▶ **COLLECTED DATA**
+---+

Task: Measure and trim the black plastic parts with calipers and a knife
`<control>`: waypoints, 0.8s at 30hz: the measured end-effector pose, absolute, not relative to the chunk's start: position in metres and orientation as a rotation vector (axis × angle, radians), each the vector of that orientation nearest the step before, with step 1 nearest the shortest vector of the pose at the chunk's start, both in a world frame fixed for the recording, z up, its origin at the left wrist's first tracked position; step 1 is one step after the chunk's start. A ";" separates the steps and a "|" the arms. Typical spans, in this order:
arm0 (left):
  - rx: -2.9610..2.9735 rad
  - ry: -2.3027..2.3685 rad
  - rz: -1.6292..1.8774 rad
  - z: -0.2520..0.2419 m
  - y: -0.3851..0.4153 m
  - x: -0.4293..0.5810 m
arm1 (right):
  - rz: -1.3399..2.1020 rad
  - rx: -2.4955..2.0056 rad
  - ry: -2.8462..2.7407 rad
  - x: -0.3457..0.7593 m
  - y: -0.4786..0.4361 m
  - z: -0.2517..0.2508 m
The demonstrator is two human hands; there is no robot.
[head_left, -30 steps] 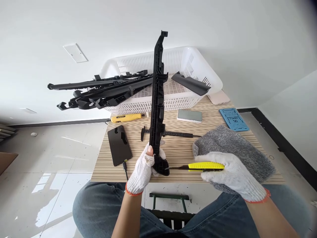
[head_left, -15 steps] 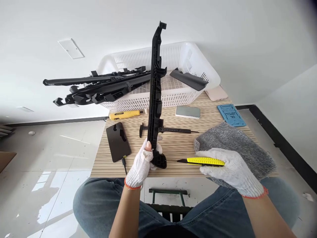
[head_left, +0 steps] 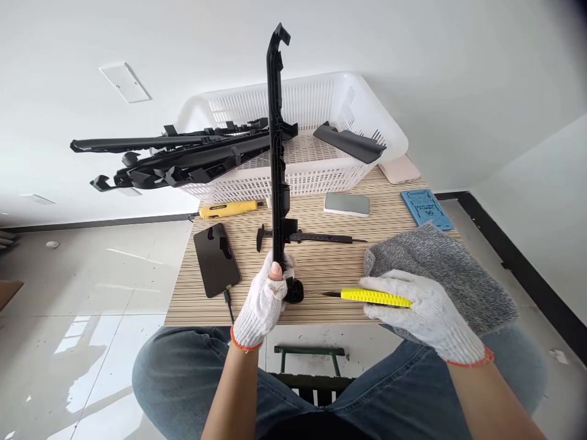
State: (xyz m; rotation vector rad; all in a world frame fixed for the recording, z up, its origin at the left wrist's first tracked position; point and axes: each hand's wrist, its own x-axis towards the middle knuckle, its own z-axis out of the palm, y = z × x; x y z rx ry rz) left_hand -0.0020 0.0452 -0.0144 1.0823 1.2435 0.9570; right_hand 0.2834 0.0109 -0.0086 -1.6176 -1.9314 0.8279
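My left hand (head_left: 263, 299), in a white knit glove with the thumb tip bare, grips the lower end of a long black plastic part (head_left: 277, 165). The part stands nearly upright above the table's front half, its hooked tip at the top. My right hand (head_left: 415, 311), also gloved, is closed around a yellow-handled knife (head_left: 376, 297) whose dark blade points left toward the part, apart from it. Beneath and behind my right hand lies a grey cloth (head_left: 440, 275). A black caliper (head_left: 321, 237) rests on the table behind the part.
A white basket (head_left: 321, 173) at the back holds several black parts (head_left: 183, 159) jutting out left, and a short black piece (head_left: 351, 143). On the striped table (head_left: 321, 311) are a phone (head_left: 216, 260) with cable, yellow tool (head_left: 229, 209), grey block (head_left: 347, 204) and blue plate (head_left: 426, 208).
The long black part has turned in my left hand, showing a narrower side, and its top has shifted left. My right hand with the knife has moved slightly left and up.
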 end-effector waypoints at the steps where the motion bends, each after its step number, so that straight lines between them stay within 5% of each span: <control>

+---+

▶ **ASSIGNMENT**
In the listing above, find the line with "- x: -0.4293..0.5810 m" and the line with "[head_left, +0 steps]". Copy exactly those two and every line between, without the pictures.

▶ **REPLY TO THE TASK**
  - x: -0.4293..0.5810 m
arm1 (right):
  - rz: -1.3399..2.1020 rad
  - rx: -2.4955..2.0056 rad
  - ry: -2.8462..2.7407 rad
  - x: -0.3457..0.7593 m
  - y: -0.4786..0.4361 m
  - z: -0.2517..0.2508 m
The demonstrator is two human hands; there is no robot.
[head_left, -30 steps] 
[head_left, -15 steps] 
[head_left, +0 steps] 

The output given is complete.